Please output the data exactly, minus pictures.

Recorded data
★ ★ ★ ★ ★ ★ ★

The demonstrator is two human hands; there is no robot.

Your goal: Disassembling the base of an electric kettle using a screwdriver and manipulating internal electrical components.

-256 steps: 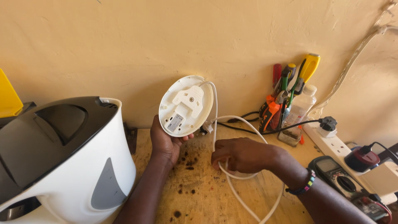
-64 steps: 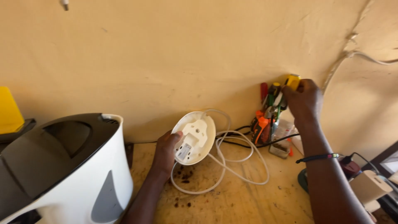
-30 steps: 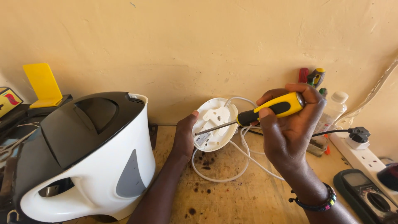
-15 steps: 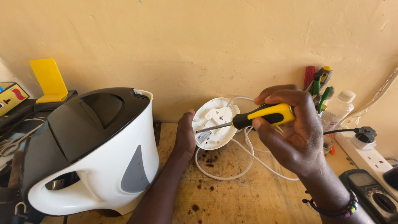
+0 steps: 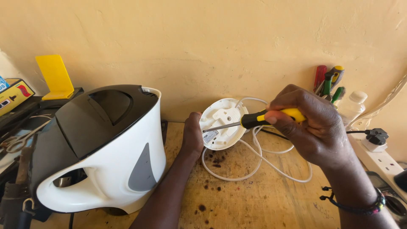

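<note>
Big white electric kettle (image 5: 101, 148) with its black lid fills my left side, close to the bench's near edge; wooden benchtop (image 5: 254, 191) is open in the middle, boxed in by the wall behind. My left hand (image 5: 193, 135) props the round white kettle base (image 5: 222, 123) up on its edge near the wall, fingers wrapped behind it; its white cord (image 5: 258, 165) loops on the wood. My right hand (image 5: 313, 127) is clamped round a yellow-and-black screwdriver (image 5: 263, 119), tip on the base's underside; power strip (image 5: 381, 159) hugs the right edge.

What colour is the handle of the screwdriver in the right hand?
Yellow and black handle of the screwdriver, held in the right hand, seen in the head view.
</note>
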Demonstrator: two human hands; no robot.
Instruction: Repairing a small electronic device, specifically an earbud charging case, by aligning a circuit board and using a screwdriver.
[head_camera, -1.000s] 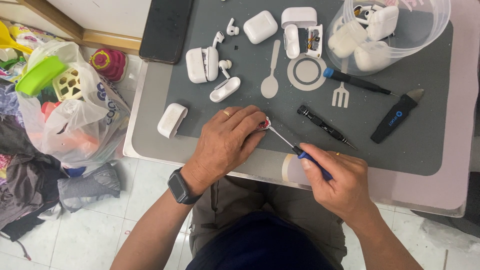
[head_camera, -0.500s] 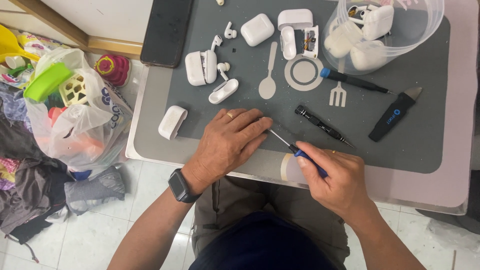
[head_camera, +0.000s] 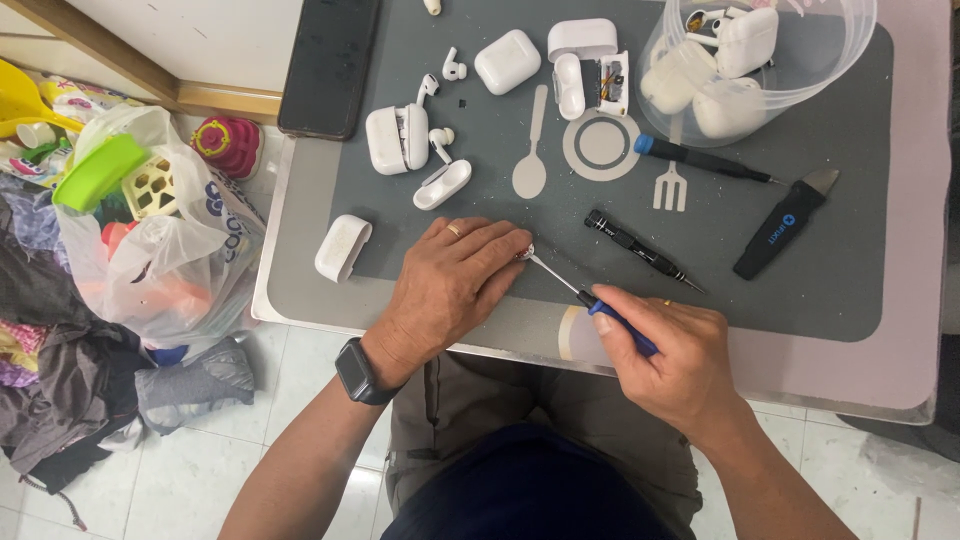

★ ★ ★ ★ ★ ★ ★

* Solution to this problem
The demonstrator is two human hands; there is no robot.

Your goal: Disassembling the base of an electric kettle using a screwdriver and manipulating internal electrical components.

-256 steps: 
-64 steps: 
-30 steps: 
-15 steps: 
+0 steps: 

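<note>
Big white electric kettle (image 5: 101, 148) with its black lid fills my left side, close to the bench's near edge; wooden benchtop (image 5: 254, 191) is open in the middle, boxed in by the wall behind. My left hand (image 5: 193, 135) props the round white kettle base (image 5: 222, 123) up on its edge near the wall, fingers wrapped behind it; its white cord (image 5: 258, 165) loops on the wood. My right hand (image 5: 313, 127) is clamped round a yellow-and-black screwdriver (image 5: 263, 119), tip on the base's underside; power strip (image 5: 381, 159) hugs the right edge.

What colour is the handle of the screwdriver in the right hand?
Yellow and black handle of the screwdriver, held in the right hand, seen in the head view.
</note>
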Demonstrator: two human hands; no robot.
Instruction: Repairing a small electronic device, specifically an earbud charging case, by aligning a circuit board and using a screwdriver.
[head_camera, -1.000s] 
[head_camera, -0.500s] 
[head_camera, +0.000s] 

The exercise asks for nothing more.